Del discurso de las armas y las letras, Rodrigo Díaz de Vivar, El Cid, tomó la primera parte. Que de la segunda ya se encargaron por él nuestros mejores poetas y cronistas. Por ellos sabemos que era aún adolescente cuando resultó vencedor en un combate singular que le valió el título de Campeador.
Que todo un rey -el rey Sancho- le crió diligentemente y le ciñó el cinto militar. Que con 12 de los suyos -polvo, sudor y hierro- marchó al destierro. Que Doña Jimena fue la hermosa dama de sus pensamientos. Que vivió, amó, sufrió y guerreó peligrosamente. Y que ganó batallas después de muerto.
Vivo también las ganó, claro. Solo que a campo abierto. Pues las que libraron contra él los intrigantes de la corte, siempre a sus espaldas, esas las perdió una detrás de otra. La culpa fue de Alfonso VI, durante demasiado tiempo dispuesto a dar por buenas las insidias que a sus oídos llegaban del Campeador. De poco sirvió que este corriese en su auxilio la vez que el rey cayó en una celada, en Rueda, y otra vez en Toledo, cuando los almorávides parecía que no iban a dejar piedra sobre piedra. El agradecimiento del monarca duraba poco y enseguida se apoderaba de él la ira contra don Rodrigo. ¡Dios mío, qué buen vasallo si tuviese buen señor!
El Campeador podía pecar de exceso de celo y de empuje, pero no de no tener claros los términos de la lealtad. Así, desde que cayó en desgracia, solo vivió para recuperar el favor del rey. Hasta el punto de rehuir plantarle batalla en Valencia. No por miedo, sino por no infligir una humillante derrota a su señor. Finalmente, en 1092, a Alfonso VI no le quedó sino rendirse a la evidencia: El Cid era su más seguro servidor, sin que ningún otro pudiese igualarle nunca.

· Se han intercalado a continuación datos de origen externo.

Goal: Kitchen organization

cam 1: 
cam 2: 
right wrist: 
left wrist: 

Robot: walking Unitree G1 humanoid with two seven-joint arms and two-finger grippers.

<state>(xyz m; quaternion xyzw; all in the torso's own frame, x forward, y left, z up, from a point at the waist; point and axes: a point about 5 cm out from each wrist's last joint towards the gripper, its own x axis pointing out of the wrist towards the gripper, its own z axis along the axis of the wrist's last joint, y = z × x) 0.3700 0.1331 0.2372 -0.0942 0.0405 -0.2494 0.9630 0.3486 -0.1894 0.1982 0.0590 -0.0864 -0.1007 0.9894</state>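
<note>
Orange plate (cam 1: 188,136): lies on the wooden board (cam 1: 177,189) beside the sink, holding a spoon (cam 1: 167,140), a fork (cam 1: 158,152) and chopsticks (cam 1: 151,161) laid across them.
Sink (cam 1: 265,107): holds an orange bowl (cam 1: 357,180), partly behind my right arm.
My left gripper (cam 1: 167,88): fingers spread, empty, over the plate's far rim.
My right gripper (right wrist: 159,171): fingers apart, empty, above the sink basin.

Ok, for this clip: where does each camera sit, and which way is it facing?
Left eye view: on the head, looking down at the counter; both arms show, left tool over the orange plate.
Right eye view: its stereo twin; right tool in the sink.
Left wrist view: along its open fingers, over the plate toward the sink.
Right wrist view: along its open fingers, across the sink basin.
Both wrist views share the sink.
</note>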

Los amigos de la deconstrucción de mitos pintan al Cid como un mercenario que alquilaba su espada al mejor postor. No es exactamente así. Es verdad que nuestro héroe sirvió al rey moro de Zaragoza, pero solo después de que no le dejaran más opción. Por otro lado, en la España del siglo XI las alianzas entre cristianos y musulmanes, lejos de ser un signo de contradicción, eran un signo de los tiempos.
Rodrigo Díaz de Vivar, El Cid Campeador, murió en 1099, en el apogeo de su esplendor, a solo cinco días de la toma de Jerusalén por los cruzados y quizás con la única pena de no haber caído en combate, como su hijo Diego.
Siglos después, contra la melancolía, contra el olvido, contra la leyenda negra, contra los que pretendieron poner siete candados en su sepulcro, contra todo –y, si hiciera falta, contra todos- El Cid cabalga.